(Records from a dataset)
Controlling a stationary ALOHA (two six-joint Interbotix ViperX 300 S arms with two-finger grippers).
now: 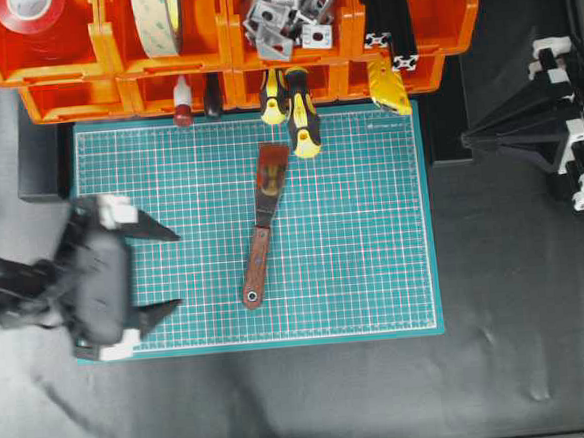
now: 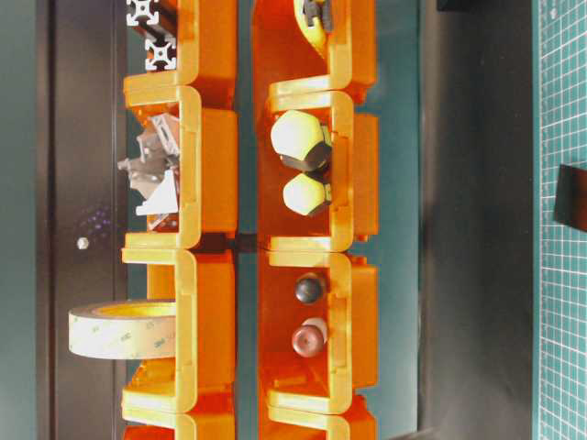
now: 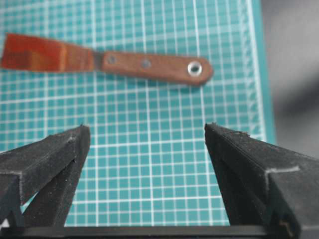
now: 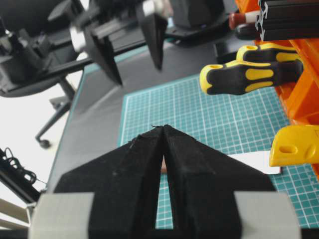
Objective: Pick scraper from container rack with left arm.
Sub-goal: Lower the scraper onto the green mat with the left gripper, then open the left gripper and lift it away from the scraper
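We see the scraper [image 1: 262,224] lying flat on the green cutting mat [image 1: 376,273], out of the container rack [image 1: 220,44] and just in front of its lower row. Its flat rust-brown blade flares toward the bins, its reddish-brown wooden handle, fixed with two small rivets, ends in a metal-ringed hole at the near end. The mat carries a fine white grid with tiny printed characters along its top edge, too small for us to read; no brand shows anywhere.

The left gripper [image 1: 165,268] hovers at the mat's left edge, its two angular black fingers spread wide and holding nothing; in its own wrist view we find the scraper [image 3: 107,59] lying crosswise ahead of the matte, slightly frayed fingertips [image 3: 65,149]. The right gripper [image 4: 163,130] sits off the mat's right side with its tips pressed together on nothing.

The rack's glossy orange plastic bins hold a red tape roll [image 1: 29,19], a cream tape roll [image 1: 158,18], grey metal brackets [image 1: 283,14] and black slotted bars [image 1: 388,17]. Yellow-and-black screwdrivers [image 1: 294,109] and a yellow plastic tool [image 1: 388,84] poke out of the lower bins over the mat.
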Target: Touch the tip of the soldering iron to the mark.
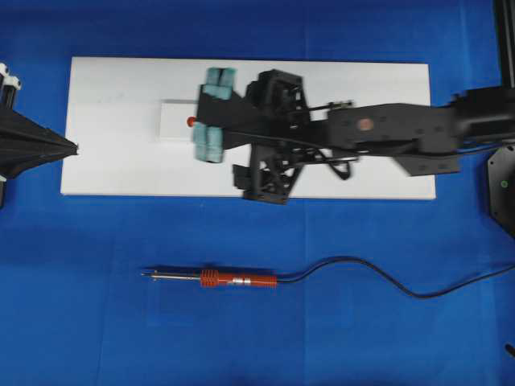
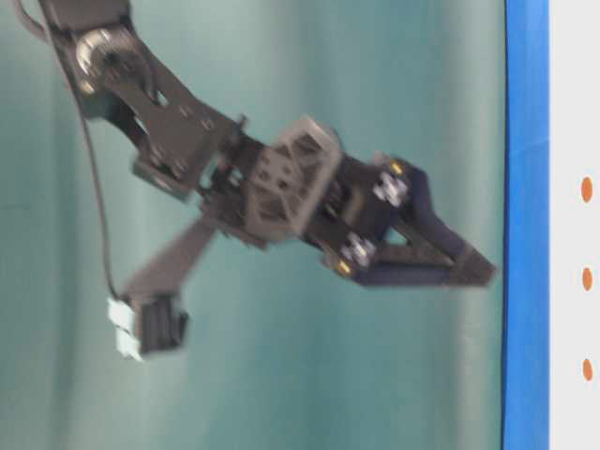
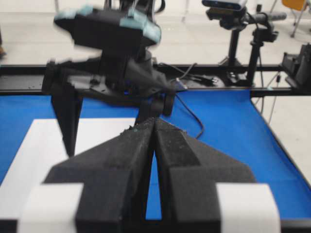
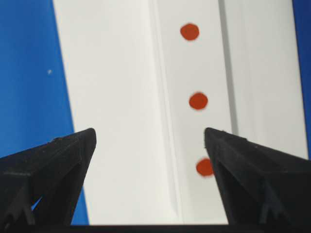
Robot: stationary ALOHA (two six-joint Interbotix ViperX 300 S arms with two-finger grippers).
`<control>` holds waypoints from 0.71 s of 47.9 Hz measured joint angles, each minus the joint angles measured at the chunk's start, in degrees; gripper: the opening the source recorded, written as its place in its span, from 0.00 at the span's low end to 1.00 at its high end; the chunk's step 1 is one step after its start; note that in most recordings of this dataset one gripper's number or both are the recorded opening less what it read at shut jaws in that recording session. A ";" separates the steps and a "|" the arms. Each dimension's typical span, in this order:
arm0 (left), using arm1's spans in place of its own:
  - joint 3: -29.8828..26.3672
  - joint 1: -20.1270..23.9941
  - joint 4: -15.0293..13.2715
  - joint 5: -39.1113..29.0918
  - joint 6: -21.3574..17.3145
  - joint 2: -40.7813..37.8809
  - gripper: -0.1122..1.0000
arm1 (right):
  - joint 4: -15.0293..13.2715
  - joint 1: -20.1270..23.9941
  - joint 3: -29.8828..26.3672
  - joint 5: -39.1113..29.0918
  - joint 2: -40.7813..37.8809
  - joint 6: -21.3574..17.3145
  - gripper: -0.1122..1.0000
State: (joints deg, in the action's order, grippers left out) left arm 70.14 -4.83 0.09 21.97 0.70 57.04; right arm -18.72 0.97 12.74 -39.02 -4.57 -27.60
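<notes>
The soldering iron (image 1: pixel 213 279) lies flat on the blue cloth in front of the white board (image 1: pixel 362 80), its silver tip pointing left and its black cord (image 1: pixel 378 273) trailing right. No gripper touches it. A red mark (image 1: pixel 191 121) shows on a small raised white block (image 1: pixel 173 121) on the board. In the right wrist view three red marks (image 4: pixel 198 101) run in a line down that strip. My right gripper (image 1: pixel 211 112) (image 4: pixel 150 136) hangs open over the block, with nothing between its fingers. My left gripper (image 1: pixel 72 149) (image 3: pixel 154 121) is shut and empty at the board's left edge.
The board lies across the far half of the blue cloth (image 1: pixel 96 322). The right arm (image 1: pixel 402 133) stretches over the board from the right and looks blurred in the table-level view (image 2: pixel 281 178). A black fixture (image 1: pixel 503 189) stands at the right edge.
</notes>
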 measured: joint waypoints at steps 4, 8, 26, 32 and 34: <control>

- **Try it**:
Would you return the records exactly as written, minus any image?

- **Written response**:
Controlling a stationary ALOHA (two six-joint Interbotix ViperX 300 S arms with two-finger grippers).
now: 
now: 
now: 
now: 
Objective: Pick scraper from container rack with left arm.
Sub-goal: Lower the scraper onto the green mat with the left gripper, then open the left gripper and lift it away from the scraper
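We see the scraper [image 1: 262,224] lying flat on the green cutting mat [image 1: 376,273], out of the container rack [image 1: 220,44] and just in front of its lower row. Its flat rust-brown blade flares toward the bins, its reddish-brown wooden handle, fixed with two small rivets, ends in a metal-ringed hole at the near end. The mat carries a fine white grid with tiny printed characters along its top edge, too small for us to read; no brand shows anywhere.

The left gripper [image 1: 165,268] hovers at the mat's left edge, its two angular black fingers spread wide and holding nothing; in its own wrist view we find the scraper [image 3: 107,59] lying crosswise ahead of the matte, slightly frayed fingertips [image 3: 65,149]. The right gripper [image 4: 163,130] sits off the mat's right side with its tips pressed together on nothing.

The rack's glossy orange plastic bins hold a red tape roll [image 1: 29,19], a cream tape roll [image 1: 158,18], grey metal brackets [image 1: 283,14] and black slotted bars [image 1: 388,17]. Yellow-and-black screwdrivers [image 1: 294,109] and a yellow plastic tool [image 1: 388,84] poke out of the lower bins over the mat.
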Target: Touch the tip of the soldering iron to the mark.
Robot: stationary ALOHA (two six-joint Interbotix ViperX 300 S arms with two-finger grippers).
`<control>` holds waypoints from 0.71 s of 47.9 Hz measured joint angles, each minus the joint angles measured at the chunk's start, in degrees; gripper: the opening the source recorded, written as its place in its span, from 0.00 at the span's low end to 1.00 at its high end; the chunk's step 1 is one step after its start; note that in most recordings of this dataset one gripper's number or both are the recorded opening less what it read at shut jaws in that recording session. A ";" separates the steps and a "|" the arms. Each dimension's typical span, in this order:
arm0 (left), using arm1's spans in place of its own:
  - joint 3: -29.8828..26.3672
  - joint 1: -20.1270..23.9941
  - joint 4: -15.0293..13.2715
  - joint 5: -39.1113..29.0918
  - joint 6: -21.3574..17.3145
  - joint 2: -40.7813..37.8809
  - gripper: -0.1122..1.0000
arm1 (right):
  - joint 4: -15.0293..13.2715
  - joint 1: -20.1270..23.9941
  - joint 3: -29.8828..26.3672
  - joint 5: -39.1113..29.0918
  - joint 2: -40.7813..37.8809
  - joint 6: -21.3574..17.3145
  - gripper: -0.1122..1.0000
State: (joints deg, in the action's order, grippers left out) left arm 70.14 -4.83 0.09 21.97 0.70 57.04; right arm -18.72 0.97 12.74 -39.02 -4.57 -27.60
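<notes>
The soldering iron (image 1: pixel 213 279) lies flat on the blue cloth in front of the white board (image 1: pixel 362 80), its silver tip pointing left and its black cord (image 1: pixel 378 273) trailing right. No gripper touches it. A red mark (image 1: pixel 191 121) shows on a small raised white block (image 1: pixel 173 121) on the board. In the right wrist view three red marks (image 4: pixel 198 101) run in a line down that strip. My right gripper (image 1: pixel 211 112) (image 4: pixel 150 136) hangs open over the block, with nothing between its fingers. My left gripper (image 1: pixel 72 149) (image 3: pixel 154 121) is shut and empty at the board's left edge.
The board lies across the far half of the blue cloth (image 1: pixel 96 322). The right arm (image 1: pixel 402 133) stretches over the board from the right and looks blurred in the table-level view (image 2: pixel 281 178). A black fixture (image 1: pixel 503 189) stands at the right edge.
</notes>
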 measured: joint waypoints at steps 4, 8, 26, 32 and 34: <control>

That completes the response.